## Exercise brief
Would you give again, exactly as written, the lines from the opening of the records to the line with "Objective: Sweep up", that line included and pictures excluded?

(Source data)
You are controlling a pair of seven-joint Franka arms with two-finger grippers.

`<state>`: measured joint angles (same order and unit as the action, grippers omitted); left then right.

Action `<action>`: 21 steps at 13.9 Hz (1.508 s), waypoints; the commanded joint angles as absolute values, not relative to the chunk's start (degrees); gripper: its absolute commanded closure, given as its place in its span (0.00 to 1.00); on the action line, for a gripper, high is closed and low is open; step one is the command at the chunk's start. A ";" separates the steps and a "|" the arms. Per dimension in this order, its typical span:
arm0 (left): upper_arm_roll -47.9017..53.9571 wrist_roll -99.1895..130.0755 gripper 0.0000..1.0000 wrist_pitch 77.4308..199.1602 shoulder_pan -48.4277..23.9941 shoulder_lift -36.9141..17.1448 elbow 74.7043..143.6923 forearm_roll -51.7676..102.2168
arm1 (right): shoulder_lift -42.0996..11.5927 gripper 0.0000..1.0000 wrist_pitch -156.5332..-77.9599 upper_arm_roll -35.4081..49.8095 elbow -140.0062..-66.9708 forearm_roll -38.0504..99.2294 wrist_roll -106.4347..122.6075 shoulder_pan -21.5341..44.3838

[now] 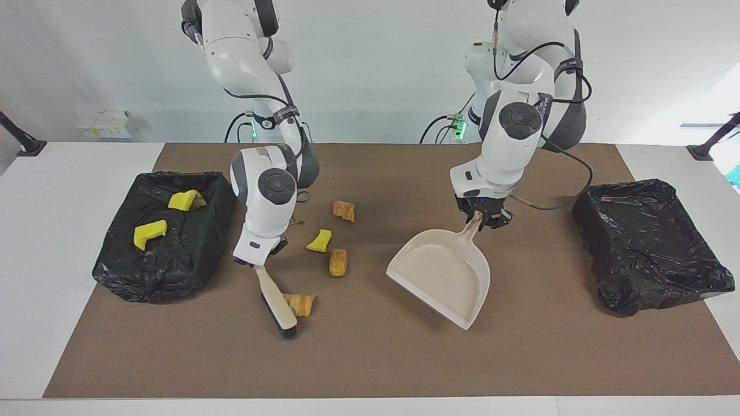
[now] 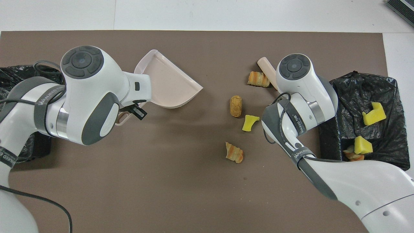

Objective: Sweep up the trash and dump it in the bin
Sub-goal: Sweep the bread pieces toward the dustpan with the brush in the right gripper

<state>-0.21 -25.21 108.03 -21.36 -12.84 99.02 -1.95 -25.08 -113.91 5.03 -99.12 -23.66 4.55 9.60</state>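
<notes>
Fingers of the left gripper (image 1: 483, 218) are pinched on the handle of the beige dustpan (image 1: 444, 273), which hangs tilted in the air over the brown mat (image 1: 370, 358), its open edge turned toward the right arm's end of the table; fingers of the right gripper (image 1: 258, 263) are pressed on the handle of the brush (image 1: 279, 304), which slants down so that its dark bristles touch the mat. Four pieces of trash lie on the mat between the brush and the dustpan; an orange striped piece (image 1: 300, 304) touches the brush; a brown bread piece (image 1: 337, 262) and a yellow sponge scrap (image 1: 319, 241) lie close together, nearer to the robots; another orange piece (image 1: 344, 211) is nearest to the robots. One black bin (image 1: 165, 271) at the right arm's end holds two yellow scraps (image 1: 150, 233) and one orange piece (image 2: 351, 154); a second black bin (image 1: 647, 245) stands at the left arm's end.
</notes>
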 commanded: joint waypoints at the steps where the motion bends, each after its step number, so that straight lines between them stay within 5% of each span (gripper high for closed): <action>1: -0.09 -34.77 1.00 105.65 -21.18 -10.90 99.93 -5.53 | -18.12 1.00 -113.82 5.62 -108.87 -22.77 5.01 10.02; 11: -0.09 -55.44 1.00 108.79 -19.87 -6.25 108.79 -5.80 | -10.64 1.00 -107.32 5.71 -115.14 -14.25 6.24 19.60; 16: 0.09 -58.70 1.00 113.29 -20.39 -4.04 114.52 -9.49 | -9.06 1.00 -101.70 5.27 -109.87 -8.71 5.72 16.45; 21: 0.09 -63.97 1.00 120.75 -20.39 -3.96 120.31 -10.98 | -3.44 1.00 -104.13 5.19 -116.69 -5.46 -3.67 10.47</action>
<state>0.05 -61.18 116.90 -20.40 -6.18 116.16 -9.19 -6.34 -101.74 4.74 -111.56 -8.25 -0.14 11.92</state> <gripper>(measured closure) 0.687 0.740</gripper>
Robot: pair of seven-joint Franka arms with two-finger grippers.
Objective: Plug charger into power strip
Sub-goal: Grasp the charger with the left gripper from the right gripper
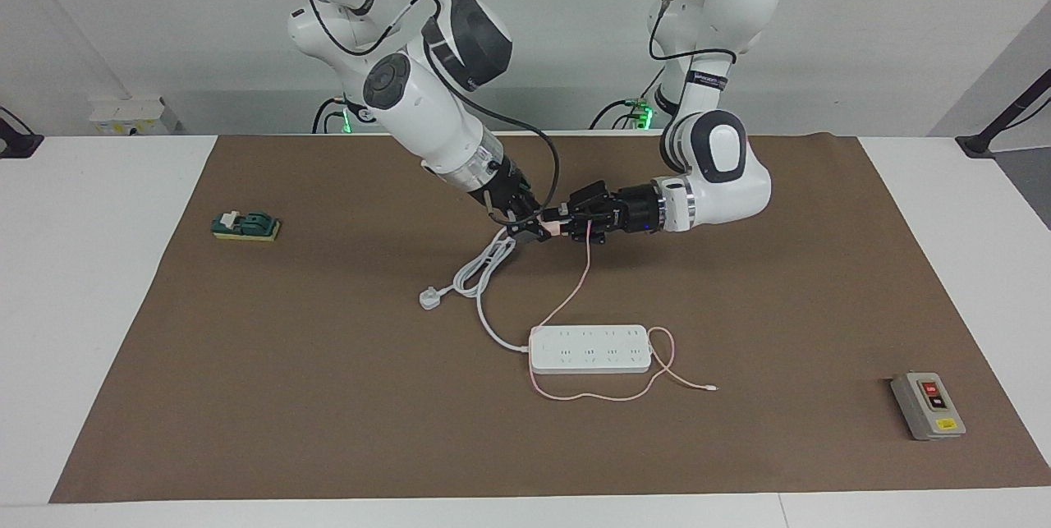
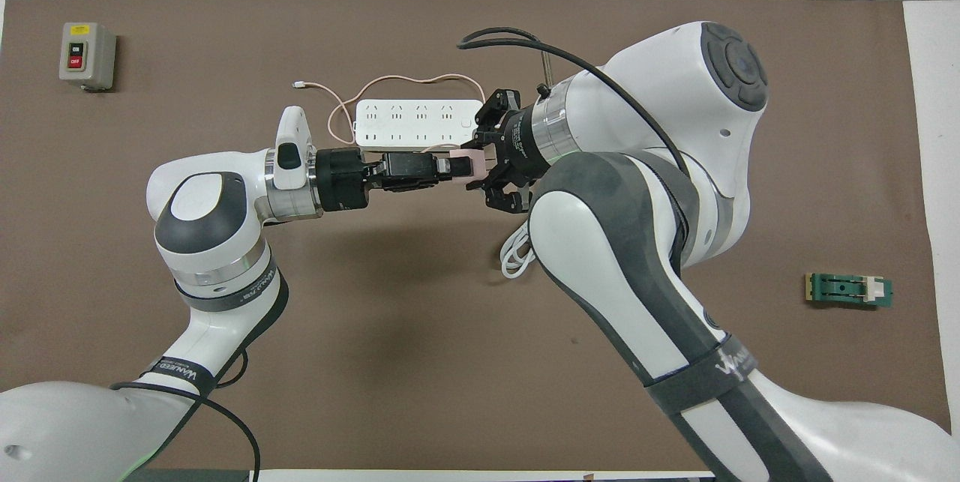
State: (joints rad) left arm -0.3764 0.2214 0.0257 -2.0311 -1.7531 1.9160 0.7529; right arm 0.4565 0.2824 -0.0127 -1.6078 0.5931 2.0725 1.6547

## Your response
You are controlling a pair of seven-joint Franka arms with two-finger grippers.

`<state>`: measured joint angles (same order and unit as the action, grippers omitted); left then right.

Action `<action>`: 21 steps at 13.9 Hz (1.508 s), waypoints; the commanded joint angles as absolute values, not relative to the chunk's start (degrees); gripper: its absolute commanded closure, given as its place in its span (0.00 to 1.00); on the action line, for a gripper, high is closed and low is open; step one is the command at the chunk's start. A ";" separates the steps and a "|" the arms. Per dimension in this order, its typical span:
arm0 (left): upper_arm_roll -47.9017..53.9571 wrist_roll -99.1895..130.0755 gripper 0.0000..1.0000 wrist_pitch 77.4308..199.1602 shoulder_pan -48.4277..23.9941 shoulder_lift -36.9141..17.1448 elbow 74.7043..143.6923 forearm_roll -51.7676..102.2168
arm1 (right): shoulder_lift -42.0996..11.5927 gripper 0.0000..1.0000 wrist_pitch -156.5332..-77.9599 upper_arm_roll -35.4081..49.8095 elbow -140.0062..-66.9708 forearm_roll -38.0504..99.2294 wrist_roll -106.4347..122.6075 shoulder_pan -21.5341..44.3838

[now] 
[now] 

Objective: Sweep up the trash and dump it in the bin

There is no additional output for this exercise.